Bayesian Linear Regression

In this notebook, we explore linear regression under the Bayesian framework. While traditional or frequentist linear regression treats the model parameters(such as the slope and intercept) as deterministic, Bayesian linear regression assumes that these parameters come from a hidden or latent probability distribution. The Bayesian framework has the clear benefit of incorporating prior domain knowledge an individual may have on a given dataset or application.

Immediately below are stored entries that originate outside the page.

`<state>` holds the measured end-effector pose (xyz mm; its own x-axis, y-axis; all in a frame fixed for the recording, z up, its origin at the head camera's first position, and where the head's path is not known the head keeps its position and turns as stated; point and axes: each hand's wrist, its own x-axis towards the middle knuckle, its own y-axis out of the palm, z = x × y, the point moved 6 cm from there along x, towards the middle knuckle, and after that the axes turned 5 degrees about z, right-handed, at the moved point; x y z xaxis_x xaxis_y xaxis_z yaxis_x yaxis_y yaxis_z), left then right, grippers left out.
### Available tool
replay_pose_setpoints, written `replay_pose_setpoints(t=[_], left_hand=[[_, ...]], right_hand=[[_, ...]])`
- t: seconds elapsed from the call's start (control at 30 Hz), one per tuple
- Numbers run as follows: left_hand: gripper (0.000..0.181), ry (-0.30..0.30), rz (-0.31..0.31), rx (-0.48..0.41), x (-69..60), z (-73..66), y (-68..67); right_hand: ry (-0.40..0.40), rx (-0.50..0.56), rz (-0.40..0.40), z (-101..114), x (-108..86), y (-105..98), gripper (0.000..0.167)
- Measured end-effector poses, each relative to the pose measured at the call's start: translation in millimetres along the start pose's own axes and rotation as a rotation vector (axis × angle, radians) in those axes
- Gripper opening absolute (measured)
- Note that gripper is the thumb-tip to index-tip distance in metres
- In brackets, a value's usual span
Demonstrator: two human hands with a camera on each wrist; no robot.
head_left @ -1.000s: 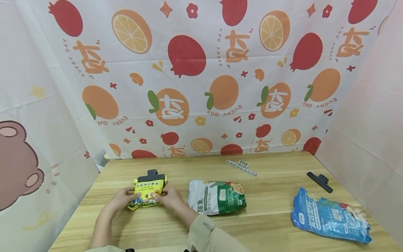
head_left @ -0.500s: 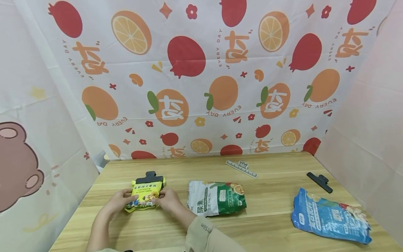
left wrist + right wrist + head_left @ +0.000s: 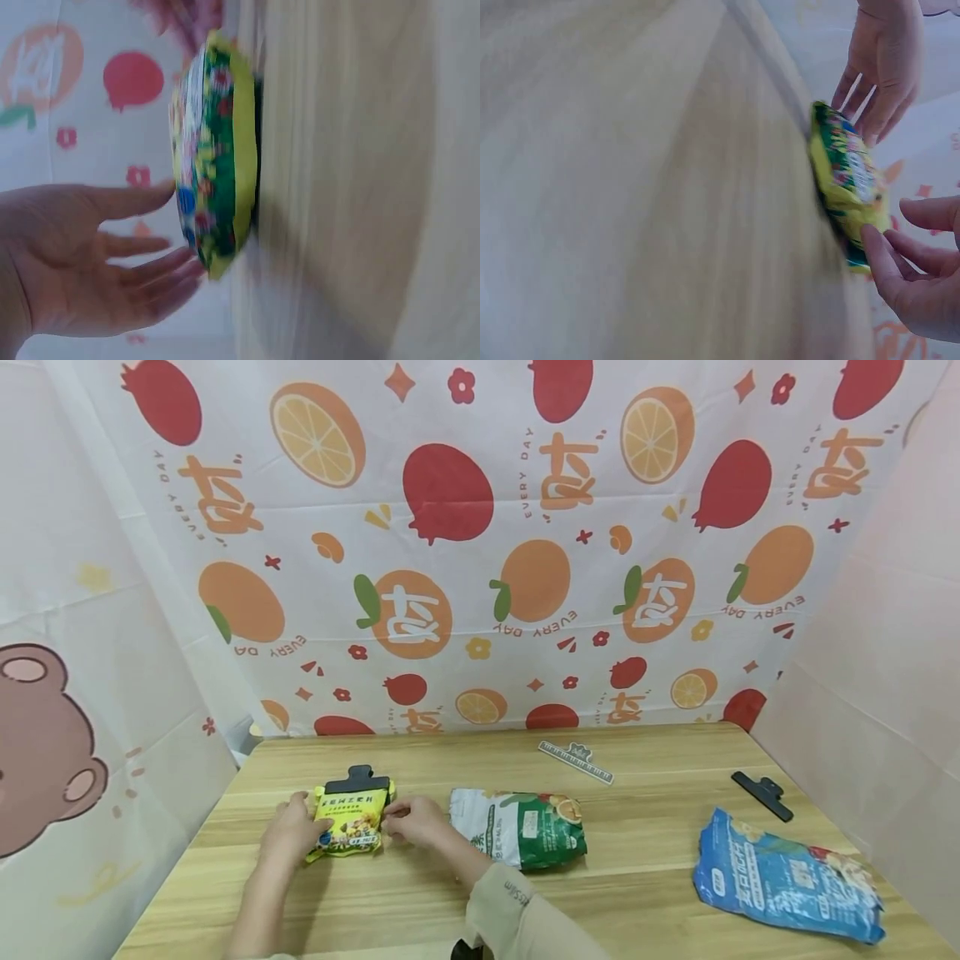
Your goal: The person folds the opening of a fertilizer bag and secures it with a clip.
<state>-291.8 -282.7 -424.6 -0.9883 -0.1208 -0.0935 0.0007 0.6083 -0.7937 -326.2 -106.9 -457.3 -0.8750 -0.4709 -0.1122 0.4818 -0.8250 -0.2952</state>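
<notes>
A small yellow packet [image 3: 349, 818] with printed pictures lies on the table at the left in the head view. Its far edge is held by a black bag clip [image 3: 358, 783]. At the packet's left side is my left hand [image 3: 288, 833]; in the left wrist view its fingers are extended and the thumb tip is at the packet [image 3: 217, 150]. My right hand [image 3: 418, 821] is at the packet's right side. In the right wrist view its thumb stands apart, and a fingertip of that right hand [image 3: 922, 277] is at the packet's edge.
A white and green bag [image 3: 525, 828] lies right of my right hand. Farther right is a blue bag [image 3: 787, 881], with a black clip [image 3: 762, 795] behind it. A pale clip with a piano-key pattern [image 3: 576, 761] lies near the table's back edge. Printed cloth [image 3: 480, 677] hangs behind.
Both hands have loosened their hold on the yellow packet and drawn slightly outward. The packet first slid a little toward me, then shifted back slightly. The other bags and clips stay put.
</notes>
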Motion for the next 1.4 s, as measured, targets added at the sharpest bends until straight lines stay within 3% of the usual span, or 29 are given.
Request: replay_pose_setpoints(t=[0.07,0.13,0.2,0.3,0.4,0.57,0.63,0.77,0.83,0.9,1.0,1.1,1.23,1.33,1.4], left_hand=[[0.062,0.018,-0.118,-0.005,-2.1,-14.3,-0.6],[0.058,0.062,-0.196,-0.087,-4.4,-30.4,3.0],[0.052,0.129,-0.228,-0.198,-7.2,-49.6,8.5],[0.040,0.219,-0.218,-0.331,-14.1,-80.8,20.0],[0.031,0.307,-0.176,-0.347,-23.8,-109.7,34.7],[0.015,0.463,-0.018,-0.197,-44.2,-145.5,72.0],[0.009,0.526,0.053,-0.142,-52.2,-155.3,87.6],[0.005,0.586,0.184,-0.121,-63.8,-163.8,115.7],[0.004,0.559,0.274,-0.175,-66.4,-161.5,128.8],[0.004,0.494,0.389,-0.273,-67.9,-156.6,141.5],[0.007,0.356,0.565,-0.449,-72.0,-148.0,157.6],[0.013,0.205,0.693,-0.653,-77.5,-143.1,169.9],[0.026,0.001,0.743,-1.041,-83.0,-142.4,178.2],[0.042,-0.180,0.727,-1.396,-84.9,-145.0,181.4],[0.049,-0.274,0.703,-1.557,-85.4,-146.7,183.2]], right_hand=[[-0.022,-0.035,0.016,4,-1.7,-9,0.019],[-0.055,-0.076,0.032,9,-4.4,-20,0.021],[-0.081,-0.132,0.042,14,-8.0,-33,0.021],[-0.119,-0.189,0.049,23,-15.1,-57,0.020],[-0.140,-0.262,0.042,29,-22.4,-82,0.021],[-0.123,-0.421,0.027,22,-33.1,-117,0.020],[-0.115,-0.467,0.029,17,-37.1,-127,0.020],[-0.121,-0.548,0.032,7,-42.8,-141,0.021],[-0.122,-0.597,0.030,3,-43.9,-145,0.020],[-0.122,-0.635,0.033,-2,-44.3,-147,0.020],[-0.111,-0.675,0.033,-10,-43.2,-148,0.020],[-0.109,-0.712,0.029,-18,-41.4,-149,0.022],[-0.099,-0.718,0.029,-25,-40.0,-151,0.025],[-0.072,-0.713,0.028,-28,-39.6,-151,0.026],[-0.063,-0.720,0.030,-29,-39.1,-150,0.026]])
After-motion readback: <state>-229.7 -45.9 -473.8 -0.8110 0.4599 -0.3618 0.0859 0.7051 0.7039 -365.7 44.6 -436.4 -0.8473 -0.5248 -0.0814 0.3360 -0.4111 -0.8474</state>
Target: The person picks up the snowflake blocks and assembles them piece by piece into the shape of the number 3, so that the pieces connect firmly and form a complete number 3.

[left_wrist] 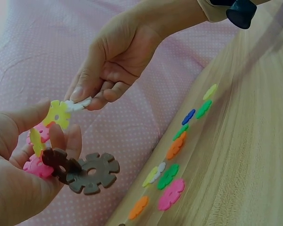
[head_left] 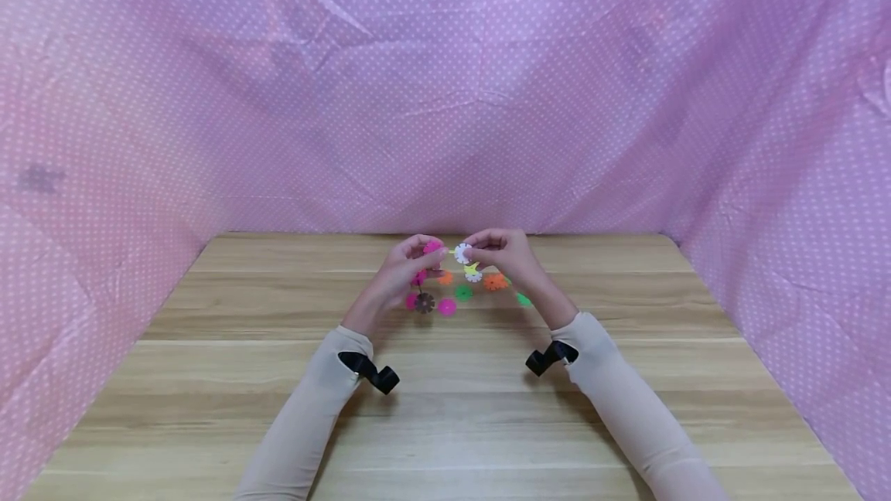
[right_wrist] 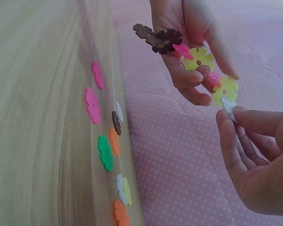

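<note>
Bright head view, dimmer wrist views, soft shadows on table [head_left: 452, 424]

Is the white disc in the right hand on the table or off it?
Off it: the right hand pinches the white disc at a yellow disc, and both wrist views show pink cloth, not table, behind it.

A chain of notched, flower-shaped plastic discs [right_wrist: 192, 57], two brown, then pink, yellow, pink, yellow, sits raised in the left hand [head_left: 402, 267], its pieces angled; a similar white disc [right_wrist: 228, 109], pinched in the right hand [head_left: 513, 257], touches its yellow end.
</note>
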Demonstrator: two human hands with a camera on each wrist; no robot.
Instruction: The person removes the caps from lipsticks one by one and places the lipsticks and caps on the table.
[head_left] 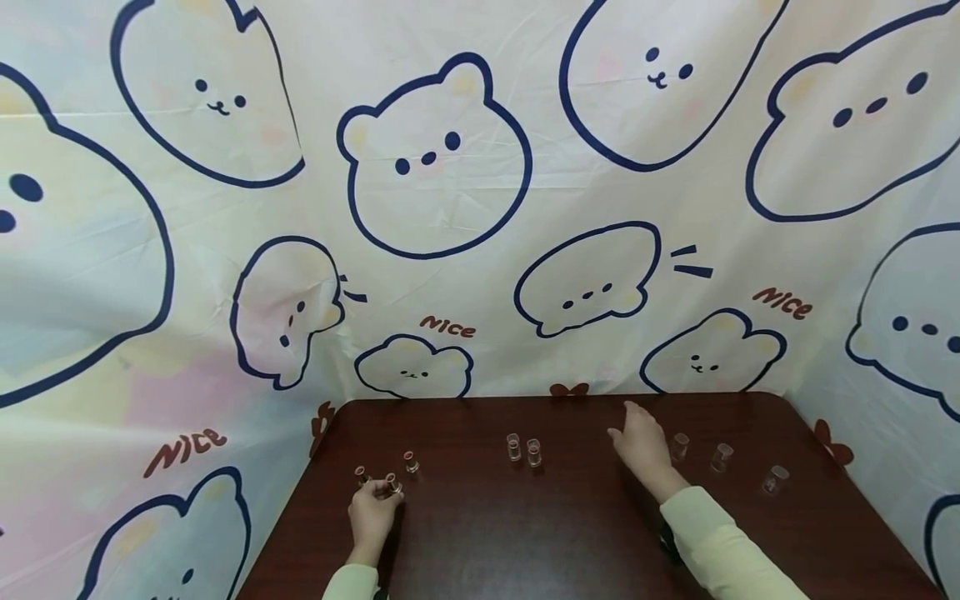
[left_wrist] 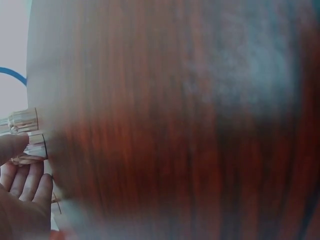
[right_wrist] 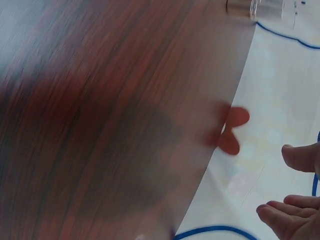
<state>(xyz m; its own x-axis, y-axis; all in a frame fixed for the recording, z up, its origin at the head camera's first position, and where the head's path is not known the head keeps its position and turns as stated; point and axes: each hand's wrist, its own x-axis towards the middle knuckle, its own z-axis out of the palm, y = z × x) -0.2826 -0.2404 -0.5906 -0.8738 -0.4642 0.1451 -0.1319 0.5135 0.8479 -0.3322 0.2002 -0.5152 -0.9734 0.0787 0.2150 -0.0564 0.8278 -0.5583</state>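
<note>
My left hand (head_left: 371,518) pinches a small clear container with a copper-coloured rim (head_left: 392,482) between thumb and fingers at the table's left side. The same clear container (left_wrist: 37,146) shows between them in the left wrist view. Beside it stand two like containers, one to the left (head_left: 362,475) and one farther back (head_left: 411,462). My right hand (head_left: 643,446) is over the back right of the table, thumb apart from the fingers and nothing held. Just right of it stands a clear small cup (head_left: 680,447), partly behind the hand.
Two clear containers (head_left: 513,447) (head_left: 534,453) stand side by side at the middle back. Two more clear cups (head_left: 722,457) (head_left: 776,480) stand at the right. The brown table (head_left: 510,533) meets a cartoon-printed cloth (head_left: 495,367) along its back and sides.
</note>
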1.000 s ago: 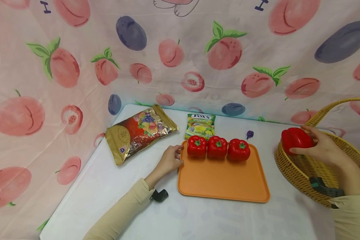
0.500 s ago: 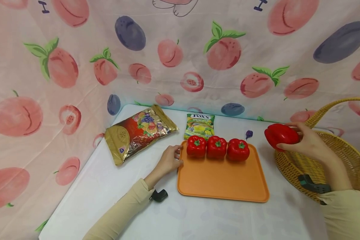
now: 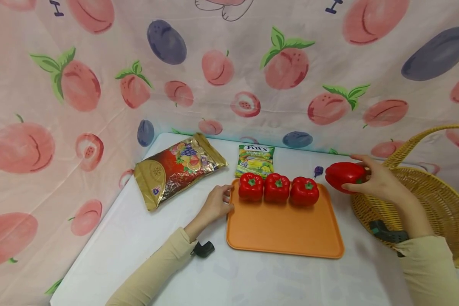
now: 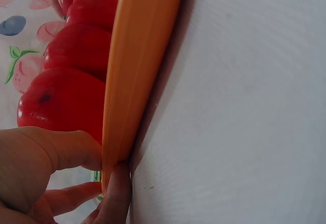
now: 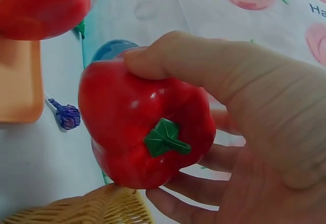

Furthermore, a Bayesian treatment of regression can also help avoid overfitted or overly-complex models, issues that often plague frequentist maximum likelihood methods [Bishop 152]. Let’s start with a quick rundown of traditional linear regression. Both the IPython notebook and code are available.

Notation

We will denote constants as lower case letters $a$, vectors as lower case letters with a vector symbol $\vec{a}$, and matrices as upper case bolded letters $\mathbf{A}$.

Frequentist Treatment

Suppose our data consists of i.i.d. target/response variables $t_i$ and corresponding predictor/explanatory variables $\vec{x_i} = (x_{i,0}, x_{i,1}, \ldots, x_{i,N-1})$. Rather than using the original data, it is common to instead use extracted/preprocessed features(see monomial basis and RBF for examples), which we will denote $\vec{\phi_i} = \left(\phi_0(\vec{x_i}), \phi_1(\vec{x_i}), \ldots, \phi_{M-1}(\vec{x_i})\right)$. We then assume that $t_i$ has a linear relationship with $\vec{\phi_i}$. Adding random noise $\epsilon_i$, we have

\[\begin{align} t_i = \vec{w}^T\vec{\phi_i} + \epsilon_i \end{align}\]

where $\vec{w} = (w_0, w_1, \ldots, w_{N-1})$ are our model parameters/coefficients.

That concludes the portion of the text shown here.